Look for symptoms, blood pressure response, arrhythmias, and changes in LVOT gradient or mitral regurgitation during exercise.


Management & Treatment

Medical Therapy

  • Medications include beta-blockers, calcium channel blockers, and, rarely, other agents like amiodarone.
  • Mavacamten, an allosteric inhibitor of cardiac myosin, gained FDA approval for symptomatic obstructive HCM.

Invasive Procedures

  • Cardiac catheterization for assessing outflow obstruction, hemodynamics, and coronary anatomy.
  • Left ventricular myomectomy for severe symptoms and outflow gradient.
  • Alcohol septal ablation as an alternative to myectomy.

Implantable Devices

  • Implantable Cardioverter Defibrillator (ICD) for high-risk individuals.
  • Pacemaker implantation may be considered for reducing LVOT gradient.

Heart Transplantation

Considered in advanced cases with refractory symptoms and NYHA class III or IV.

Atrial Fibrillation Management

  • Use antiarrhythmic agents (e.g., amiodarone, sotalol) for AF control.
  • Consider pulmonary vein catheter-based ablation for refractory cases.


Pregnancy Considerations

Generally safe with careful evaluation; cesarean delivery is usually not required.
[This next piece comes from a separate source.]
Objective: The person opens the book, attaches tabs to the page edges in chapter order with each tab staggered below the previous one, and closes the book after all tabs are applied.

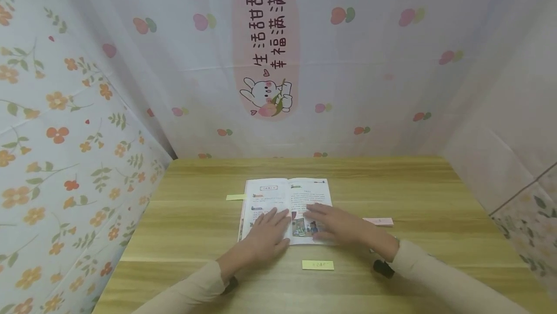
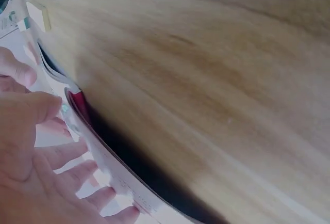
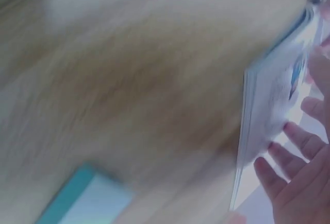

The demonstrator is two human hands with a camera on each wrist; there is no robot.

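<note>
An open book with printed text and a coloured picture lies on the wooden table. My left hand rests on the lower part of its left page, fingers spread and fairly straight. On the right page, my right hand lies across the text and picture, its fingers extended too. The left wrist view shows the left fingers over the page near the book's curved lower edge. In the right wrist view, the right hand is over the page beside the stacked page edges. Both hands partly hide the pages.
A yellow paper strip lies at the book's left edge. Another yellow strip is in front of the book, and a pink strip sits beyond the right wrist. A blurred teal-and-white block shows on the table. Patterned curtains border the table.
</note>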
Occupational Considerations

  • Monitoring and restrictions on driving for certain individuals.
  • Restrictions on commercial and private pilot licenses due to unpredictable risk.

Activity Recommendations

  • Avoid strenuous exercise, especially in the presence of significant cardiac abnormalities.
  • Consider cardiovascular screening before participation in competitive sports.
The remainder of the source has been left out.